Tutt’altro che “buonista”, si fa apostolo di una vita cattolica mai melliflua, ma esigente. Gli viene regalata una Fiat 500, la più piccola auto in circolazione al tempo; lui ci sta dentro a fatica, ma se ne serve per arrivare dovunque ci sia bisogno di consolare, di annunciare Gesù, di salvare un’anima per la quale Dio stesso si è fatto uomo e ha sparso il suo Sangue. La sua preghiera prediletta, dopo la Santa Messa, centro di ogni sua giornata, è il santo Rosario, come lo era stata da adolescente e nella ritirata del Don.
Va incontro al suo Dio il 20 novembre 2004, festa di Cristo Re: il Re divino che non aveva mai scoronato, per il quale aveva sempre militato. Viene sepolto a Pesaro, nella cappella della famiglia Chiti, con indosso il saio dei Cappuccini e, sotto il saio, la divisa dei Granatieri di Sardegna, le due divise da lui tanto amate.
Subito si diffonde la sua fama di santità.
L’8 maggio del 2015, a Orvieto, il vescovo diocesano apre l’inchiesta per la sua beatificazione.
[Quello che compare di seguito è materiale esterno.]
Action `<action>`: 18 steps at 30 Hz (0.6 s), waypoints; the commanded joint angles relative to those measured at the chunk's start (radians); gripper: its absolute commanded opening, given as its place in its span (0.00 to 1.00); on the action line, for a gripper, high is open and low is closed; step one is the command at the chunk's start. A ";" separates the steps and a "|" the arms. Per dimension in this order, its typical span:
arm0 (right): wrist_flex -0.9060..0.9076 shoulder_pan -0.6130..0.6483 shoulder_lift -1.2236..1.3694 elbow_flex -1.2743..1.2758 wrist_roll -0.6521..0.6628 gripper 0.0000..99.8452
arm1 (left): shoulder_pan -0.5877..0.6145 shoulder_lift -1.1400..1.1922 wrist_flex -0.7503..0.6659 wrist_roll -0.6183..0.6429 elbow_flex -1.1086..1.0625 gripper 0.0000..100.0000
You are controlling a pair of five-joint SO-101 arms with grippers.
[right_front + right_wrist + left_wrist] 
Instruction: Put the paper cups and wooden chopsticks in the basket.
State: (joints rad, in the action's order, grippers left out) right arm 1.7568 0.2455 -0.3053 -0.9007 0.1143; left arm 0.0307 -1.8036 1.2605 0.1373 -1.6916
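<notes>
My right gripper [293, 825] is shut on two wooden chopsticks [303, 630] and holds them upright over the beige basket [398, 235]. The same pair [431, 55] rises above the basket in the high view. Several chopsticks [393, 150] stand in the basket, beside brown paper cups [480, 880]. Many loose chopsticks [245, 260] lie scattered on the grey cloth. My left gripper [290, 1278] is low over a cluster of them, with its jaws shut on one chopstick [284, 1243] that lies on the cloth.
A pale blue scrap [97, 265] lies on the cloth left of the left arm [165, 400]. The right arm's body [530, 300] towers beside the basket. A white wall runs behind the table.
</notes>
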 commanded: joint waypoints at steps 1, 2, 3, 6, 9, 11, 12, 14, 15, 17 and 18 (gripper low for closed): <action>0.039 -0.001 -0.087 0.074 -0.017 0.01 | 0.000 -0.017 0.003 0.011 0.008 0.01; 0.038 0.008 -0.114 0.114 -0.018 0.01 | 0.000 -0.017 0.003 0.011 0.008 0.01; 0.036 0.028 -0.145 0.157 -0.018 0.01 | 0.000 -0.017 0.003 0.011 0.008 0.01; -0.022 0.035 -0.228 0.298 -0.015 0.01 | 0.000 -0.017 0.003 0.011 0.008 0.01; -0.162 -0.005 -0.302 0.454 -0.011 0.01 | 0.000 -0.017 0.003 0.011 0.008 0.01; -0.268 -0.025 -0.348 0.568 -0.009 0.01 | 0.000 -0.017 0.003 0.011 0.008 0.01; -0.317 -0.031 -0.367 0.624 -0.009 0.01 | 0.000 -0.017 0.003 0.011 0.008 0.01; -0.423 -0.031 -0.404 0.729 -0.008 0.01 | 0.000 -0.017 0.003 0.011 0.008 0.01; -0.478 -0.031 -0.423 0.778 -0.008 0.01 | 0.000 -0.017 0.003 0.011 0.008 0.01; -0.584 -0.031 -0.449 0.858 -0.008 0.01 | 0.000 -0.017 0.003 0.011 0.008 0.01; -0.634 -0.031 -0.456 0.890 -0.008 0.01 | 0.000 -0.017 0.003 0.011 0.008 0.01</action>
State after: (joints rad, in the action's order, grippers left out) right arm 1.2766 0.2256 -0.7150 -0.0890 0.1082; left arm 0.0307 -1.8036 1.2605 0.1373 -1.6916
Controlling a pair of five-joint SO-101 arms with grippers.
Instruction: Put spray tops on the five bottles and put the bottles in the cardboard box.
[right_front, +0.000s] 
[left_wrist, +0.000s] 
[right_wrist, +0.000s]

L’illustre generale, divenuto poi padre Gianfranco Chiti, ha fatto vedere a molti che il Cristo non è una favola per i bambini buoni, ma è grande, sublime, infinito, capace di dare vita alle personalità più grandi della storia, che solo la Chiesa Cattolica possiede perché fondata su Cristo.
Da Cappuccino esemplare, padre Gianfranco portava i sandali ai piedi, anche se avrebbe potuto esimersene per la sua età avanzata. Un giorno, una donna gli disse: «Ma, Padre, non ha freddo? Metta le calze e le scarpe!». Rispose: «Ho fatto migliaia di chilometri nella neve in Russia... Che vuole mai che sia questo?... E poi ci tengo a dirle che non mi sono mai sposato per non avere una suocera! Capito?!».
In realtà non si era mai sposato – data la sua brillante posizione poteva farlo facilmente – perché Cristo, l’uomo-Dio, il Seduttore dei piccoli e dei grandi, gli aveva riempito la vita al massimo. Era miles Christi, milite di Gesù solo!